Raspberry Pi's single-board-computers (SBCs) for students, enthusiasts, and commercial edge and IoT developers have historically been based exclusively on system-on-chips featuring Arm cores. This is a big deal for Arm as Raspberry Pi has sold more than 40 million SBC units as of 2022, a huge number for Arm, which has not seen much success with IoT, despite high expectations of Softbank.

The use of Arm technology has been quite beneficial for Raspberry Pi's product development, providing the necessary performance, energy efficiency, and software ecosystem to facilitate accessible computing for a wide range of users, from students to professional developers.
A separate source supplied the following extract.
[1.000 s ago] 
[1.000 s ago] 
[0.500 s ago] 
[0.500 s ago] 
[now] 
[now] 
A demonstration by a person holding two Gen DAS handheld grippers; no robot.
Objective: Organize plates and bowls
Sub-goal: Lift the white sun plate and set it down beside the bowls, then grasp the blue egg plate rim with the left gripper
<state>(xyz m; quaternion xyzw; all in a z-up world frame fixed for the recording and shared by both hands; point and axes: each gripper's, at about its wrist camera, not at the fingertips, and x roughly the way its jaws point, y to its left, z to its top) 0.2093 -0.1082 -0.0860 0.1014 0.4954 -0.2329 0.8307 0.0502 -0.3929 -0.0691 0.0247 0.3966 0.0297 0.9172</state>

But in the recent years competing SBCs based on RISC-V SoCs began to emerge, posing threat to Raspberry Pi's domination and to Arm's place in emerging edge computing, edge AI, and IoT markets.

In a bid to strengthen Raspberry Pi's positions, Arm is infusing the company with cash, possibly trying to speed up development of more versatile and competitive solutions (either in terms of performance, or in terms of power).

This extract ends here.